#### EXERCISE DIRECTIONS:
Produce a verbatim transcription of all records.

■ ■ ■

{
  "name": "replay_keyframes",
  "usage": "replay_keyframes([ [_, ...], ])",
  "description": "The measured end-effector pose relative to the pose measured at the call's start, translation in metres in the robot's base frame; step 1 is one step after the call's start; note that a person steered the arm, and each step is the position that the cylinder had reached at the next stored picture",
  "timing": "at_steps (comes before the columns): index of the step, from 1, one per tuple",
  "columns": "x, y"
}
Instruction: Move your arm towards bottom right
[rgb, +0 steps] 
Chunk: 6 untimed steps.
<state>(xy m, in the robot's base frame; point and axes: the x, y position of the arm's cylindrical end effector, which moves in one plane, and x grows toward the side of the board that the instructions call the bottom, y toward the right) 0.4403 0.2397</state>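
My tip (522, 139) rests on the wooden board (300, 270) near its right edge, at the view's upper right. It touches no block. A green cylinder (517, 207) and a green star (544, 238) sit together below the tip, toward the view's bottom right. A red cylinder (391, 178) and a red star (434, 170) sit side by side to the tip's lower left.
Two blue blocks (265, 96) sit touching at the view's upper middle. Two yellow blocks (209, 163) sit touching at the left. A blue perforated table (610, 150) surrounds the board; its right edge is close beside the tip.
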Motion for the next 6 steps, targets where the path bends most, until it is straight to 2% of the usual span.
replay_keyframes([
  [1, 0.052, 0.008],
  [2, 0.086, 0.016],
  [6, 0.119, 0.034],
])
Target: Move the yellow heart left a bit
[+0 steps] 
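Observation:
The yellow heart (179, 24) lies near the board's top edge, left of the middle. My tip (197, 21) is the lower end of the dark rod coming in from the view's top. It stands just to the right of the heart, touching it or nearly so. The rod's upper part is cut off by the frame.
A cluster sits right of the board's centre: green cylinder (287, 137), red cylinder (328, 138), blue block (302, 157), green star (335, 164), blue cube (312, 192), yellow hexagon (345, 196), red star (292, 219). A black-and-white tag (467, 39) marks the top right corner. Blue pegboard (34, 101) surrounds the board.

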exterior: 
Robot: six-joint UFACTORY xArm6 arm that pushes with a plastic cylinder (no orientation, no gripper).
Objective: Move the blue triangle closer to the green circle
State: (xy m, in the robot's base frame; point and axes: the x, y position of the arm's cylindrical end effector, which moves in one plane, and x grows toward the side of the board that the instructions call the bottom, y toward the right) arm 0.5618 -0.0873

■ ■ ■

#### WRITTEN ANSWER:
{
  "name": "replay_keyframes",
  "usage": "replay_keyframes([ [_, ...], ])",
  "description": "The measured end-effector pose relative to the pose measured at the call's start, translation in metres in the robot's base frame; step 1 is one step after the call's start; note that a person steered the arm, and each step is the position that the cylinder had reached at the next stored picture",
  "timing": "at_steps (comes before the columns): index of the step, from 1, one per tuple",
  "columns": "x, y"
}
Instruction: Move your arm towards bottom right
[rgb, +0 steps] 
Chunk: 6 untimed steps.
<state>(xy m, in the robot's base frame; point and axes: the x, y position of the arm's cylindrical end effector, which moves in one plane, and x grows toward the side of the board that the instructions call the bottom, y toward the right) 0.4403 0.2397</state>
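My tip (522, 139) rests on the wooden board (300, 270) near its right edge, at the view's upper right. It touches no block. A green cylinder (517, 207) and a green star (544, 238) sit together below the tip, toward the view's bottom right. A red cylinder (391, 178) and a red star (434, 170) sit side by side to the tip's lower left.
Two blue blocks (265, 96) sit touching at the view's upper middle. Two yellow blocks (209, 163) sit touching at the left. A blue perforated table (610, 150) surrounds the board; its right edge is close beside the tip.
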Motion for the next 6 steps, targets where the path bends most, until it is straight to 2% of the usual span.
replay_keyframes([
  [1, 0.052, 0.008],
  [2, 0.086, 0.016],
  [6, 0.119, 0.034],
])
Target: Move the yellow heart left a bit
[+0 steps] 
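Observation:
The yellow heart (179, 24) lies near the board's top edge, left of the middle. My tip (197, 21) is the lower end of the dark rod coming in from the view's top. It stands just to the right of the heart, touching it or nearly so. The rod's upper part is cut off by the frame.
A cluster sits right of the board's centre: green cylinder (287, 137), red cylinder (328, 138), blue block (302, 157), green star (335, 164), blue cube (312, 192), yellow hexagon (345, 196), red star (292, 219). A black-and-white tag (467, 39) marks the top right corner. Blue pegboard (34, 101) surrounds the board.
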
exterior: 
Robot: six-joint UFACTORY xArm6 arm that pushes with a plastic cylinder (no orientation, no gripper).
Objective: Move the blue triangle closer to the green circle
State: (xy m, in the robot's base frame; point and axes: the x, y position of the arm's cylindrical end effector, which moves in one plane, and x grows toward the side of the board that the instructions call the bottom, y toward the right) arm 0.5618 -0.0873

Nothing remains to be added to the output.